▶ WHAT TO WORK ON
A word-for-word copy of the data is what's wanted; pictures stay out of it.
== COLLECTED MATERIAL
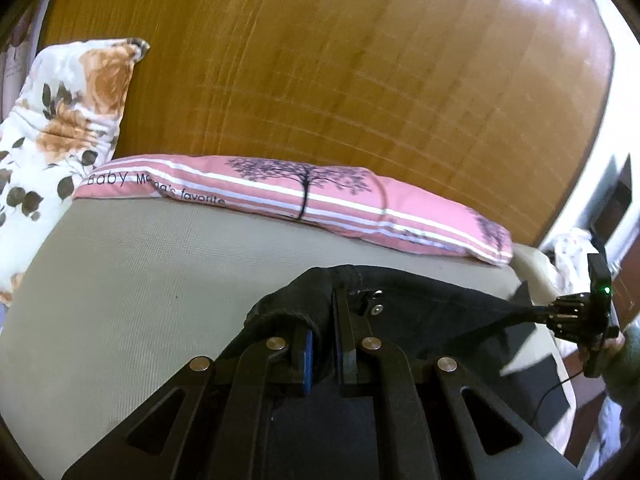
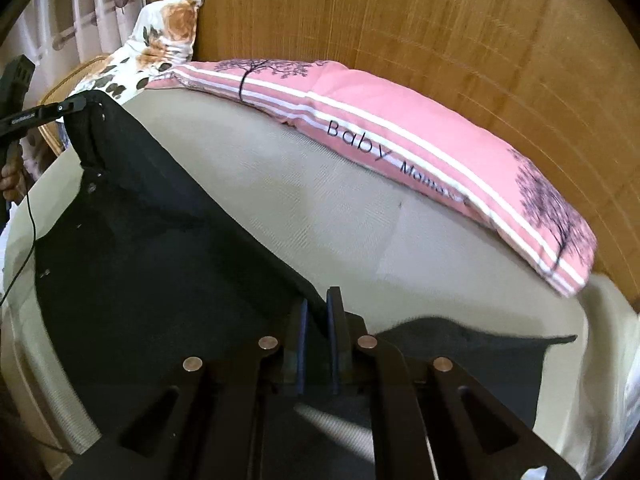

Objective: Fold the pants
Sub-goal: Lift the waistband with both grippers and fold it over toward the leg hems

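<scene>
Black pants (image 2: 132, 240) held above beige mattress (image 2: 320, 208). Left gripper (image 1: 322, 340) clamped on waistband corner; right gripper (image 2: 316, 336) pinched shut on cloth edge, fabric stretched between. Early stage: garment lifted, no fold visible; laying out and folding remain.

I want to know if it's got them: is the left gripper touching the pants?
Touching. In the left wrist view the left gripper is shut on the pants, black cloth bunched between its fingers.
</scene>
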The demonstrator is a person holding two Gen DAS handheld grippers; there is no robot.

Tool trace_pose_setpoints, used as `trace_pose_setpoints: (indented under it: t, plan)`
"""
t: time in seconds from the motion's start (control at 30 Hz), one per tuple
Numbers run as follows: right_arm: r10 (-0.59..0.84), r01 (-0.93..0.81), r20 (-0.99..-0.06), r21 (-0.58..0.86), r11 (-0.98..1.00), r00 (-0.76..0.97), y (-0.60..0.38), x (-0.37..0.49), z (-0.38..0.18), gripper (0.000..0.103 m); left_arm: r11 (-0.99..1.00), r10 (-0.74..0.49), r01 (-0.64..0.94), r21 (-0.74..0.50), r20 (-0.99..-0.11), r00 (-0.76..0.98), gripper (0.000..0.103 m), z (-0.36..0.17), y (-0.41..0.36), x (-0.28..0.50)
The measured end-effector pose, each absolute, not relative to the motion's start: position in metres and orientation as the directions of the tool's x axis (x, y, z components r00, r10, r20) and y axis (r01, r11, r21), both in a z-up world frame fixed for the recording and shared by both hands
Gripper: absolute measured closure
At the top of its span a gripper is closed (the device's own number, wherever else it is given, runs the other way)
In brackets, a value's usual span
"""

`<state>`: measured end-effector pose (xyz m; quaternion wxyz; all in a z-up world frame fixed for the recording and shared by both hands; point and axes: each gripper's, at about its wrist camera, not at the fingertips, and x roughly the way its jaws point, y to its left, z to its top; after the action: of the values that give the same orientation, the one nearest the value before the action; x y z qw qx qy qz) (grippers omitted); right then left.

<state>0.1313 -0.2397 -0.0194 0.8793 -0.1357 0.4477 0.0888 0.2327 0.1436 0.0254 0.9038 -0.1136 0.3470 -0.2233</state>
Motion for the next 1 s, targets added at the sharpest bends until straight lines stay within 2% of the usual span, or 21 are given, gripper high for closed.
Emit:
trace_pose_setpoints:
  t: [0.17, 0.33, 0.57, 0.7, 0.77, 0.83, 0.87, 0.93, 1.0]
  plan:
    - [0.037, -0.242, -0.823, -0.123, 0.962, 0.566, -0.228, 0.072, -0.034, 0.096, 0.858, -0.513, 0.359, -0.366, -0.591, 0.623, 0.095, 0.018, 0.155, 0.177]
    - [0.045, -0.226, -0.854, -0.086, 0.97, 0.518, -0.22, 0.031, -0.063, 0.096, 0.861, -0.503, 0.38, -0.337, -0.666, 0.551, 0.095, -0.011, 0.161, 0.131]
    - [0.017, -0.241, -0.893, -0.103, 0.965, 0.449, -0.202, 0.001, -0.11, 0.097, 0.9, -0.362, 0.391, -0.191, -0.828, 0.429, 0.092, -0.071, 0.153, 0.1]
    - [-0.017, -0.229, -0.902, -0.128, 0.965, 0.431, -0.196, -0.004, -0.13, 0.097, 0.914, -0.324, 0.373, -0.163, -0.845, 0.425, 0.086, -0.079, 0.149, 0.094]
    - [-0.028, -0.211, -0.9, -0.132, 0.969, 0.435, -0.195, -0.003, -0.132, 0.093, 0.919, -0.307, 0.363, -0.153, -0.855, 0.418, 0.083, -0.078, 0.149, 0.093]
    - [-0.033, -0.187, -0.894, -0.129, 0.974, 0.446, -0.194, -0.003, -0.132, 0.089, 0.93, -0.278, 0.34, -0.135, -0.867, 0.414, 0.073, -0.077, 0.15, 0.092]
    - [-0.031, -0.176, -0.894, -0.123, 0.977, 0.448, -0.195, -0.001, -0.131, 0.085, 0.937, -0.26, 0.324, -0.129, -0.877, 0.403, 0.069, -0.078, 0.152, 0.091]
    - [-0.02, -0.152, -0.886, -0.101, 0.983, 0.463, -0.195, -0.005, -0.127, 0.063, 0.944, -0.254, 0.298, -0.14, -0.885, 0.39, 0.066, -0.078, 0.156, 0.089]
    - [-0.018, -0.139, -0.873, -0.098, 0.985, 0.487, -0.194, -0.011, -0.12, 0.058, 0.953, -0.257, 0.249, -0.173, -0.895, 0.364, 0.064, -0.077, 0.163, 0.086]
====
▶ SOLUTION TO THIS PROBLEM
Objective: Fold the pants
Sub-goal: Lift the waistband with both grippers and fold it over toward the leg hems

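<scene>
Black pants (image 2: 132, 240) held above beige mattress (image 2: 320, 208). Left gripper (image 1: 322, 340) clamped on waistband corner; right gripper (image 2: 316, 336) pinched shut on cloth edge, fabric stretched between. Early stage: garment lifted, no fold visible; laying out and folding remain.

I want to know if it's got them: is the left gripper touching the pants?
Touching. In the left wrist view the left gripper is shut on the pants, black cloth bunched between its fingers.
</scene>
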The demonstrator is a person holding two Gen DAS handheld grippers; there is no robot.

Tool trace_pose_setpoints, used as `trace_pose_setpoints: (indented under it: t, plan)`
"""
t: time in seconds from the motion's start (control at 30 Hz), one per tuple
Numbers run as follows: right_arm: r10 (-0.59..0.84), r01 (-0.93..0.81), r20 (-0.99..-0.06), r21 (-0.58..0.86), r11 (-0.98..1.00), r00 (-0.76..0.97), y (-0.60..0.38), x (-0.37..0.49), z (-0.38..0.18), gripper (0.000..0.103 m); left_arm: r11 (-0.99..1.00), r10 (-0.74..0.49), r01 (-0.64..0.94), r21 (-0.74..0.50), r20 (-0.99..-0.11), r00 (-0.76..0.98), gripper (0.000..0.103 m), z (-0.36..0.17), y (-0.41..0.36), x (-0.28..0.50)
The measured end-effector pose, each absolute, not relative to the motion's start: position in metres and orientation as the directions of the tool's x axis (x, y, z components r00, r10, r20) and y axis (r01, r11, r21), both in a z-up world frame fixed for the recording and shared by both hands
Gripper: absolute measured closure
At the top of its span a gripper is closed (the device's own number, wherever else it is given, runs the other way)
In brackets, a value's usual span
"""

`<state>`: measured end-effector pose (xyz m; quaternion wxyz; all in a z-up world frame fixed for the recording and shared by both hands; point and axes: each gripper's, at about its wrist camera, not at the fingertips, and x roughly the way its jaws point, y to its left, z to its top; after the action: of the values that give the same orientation, the one nearest the value before the action; x y z qw qx qy qz) (grippers omitted); right then left.

<state>0.1313 -0.2397 -0.0194 0.8793 -0.1357 0.4477 0.0888 0.2327 0.1436 0.0254 0.9038 -0.1136 0.3470 -0.2233</state>
Motion for the next 1 s, targets added at the sharpest bends until straight lines stay within 2% of the usual span, or 21 are given, gripper high for closed.
Emit:
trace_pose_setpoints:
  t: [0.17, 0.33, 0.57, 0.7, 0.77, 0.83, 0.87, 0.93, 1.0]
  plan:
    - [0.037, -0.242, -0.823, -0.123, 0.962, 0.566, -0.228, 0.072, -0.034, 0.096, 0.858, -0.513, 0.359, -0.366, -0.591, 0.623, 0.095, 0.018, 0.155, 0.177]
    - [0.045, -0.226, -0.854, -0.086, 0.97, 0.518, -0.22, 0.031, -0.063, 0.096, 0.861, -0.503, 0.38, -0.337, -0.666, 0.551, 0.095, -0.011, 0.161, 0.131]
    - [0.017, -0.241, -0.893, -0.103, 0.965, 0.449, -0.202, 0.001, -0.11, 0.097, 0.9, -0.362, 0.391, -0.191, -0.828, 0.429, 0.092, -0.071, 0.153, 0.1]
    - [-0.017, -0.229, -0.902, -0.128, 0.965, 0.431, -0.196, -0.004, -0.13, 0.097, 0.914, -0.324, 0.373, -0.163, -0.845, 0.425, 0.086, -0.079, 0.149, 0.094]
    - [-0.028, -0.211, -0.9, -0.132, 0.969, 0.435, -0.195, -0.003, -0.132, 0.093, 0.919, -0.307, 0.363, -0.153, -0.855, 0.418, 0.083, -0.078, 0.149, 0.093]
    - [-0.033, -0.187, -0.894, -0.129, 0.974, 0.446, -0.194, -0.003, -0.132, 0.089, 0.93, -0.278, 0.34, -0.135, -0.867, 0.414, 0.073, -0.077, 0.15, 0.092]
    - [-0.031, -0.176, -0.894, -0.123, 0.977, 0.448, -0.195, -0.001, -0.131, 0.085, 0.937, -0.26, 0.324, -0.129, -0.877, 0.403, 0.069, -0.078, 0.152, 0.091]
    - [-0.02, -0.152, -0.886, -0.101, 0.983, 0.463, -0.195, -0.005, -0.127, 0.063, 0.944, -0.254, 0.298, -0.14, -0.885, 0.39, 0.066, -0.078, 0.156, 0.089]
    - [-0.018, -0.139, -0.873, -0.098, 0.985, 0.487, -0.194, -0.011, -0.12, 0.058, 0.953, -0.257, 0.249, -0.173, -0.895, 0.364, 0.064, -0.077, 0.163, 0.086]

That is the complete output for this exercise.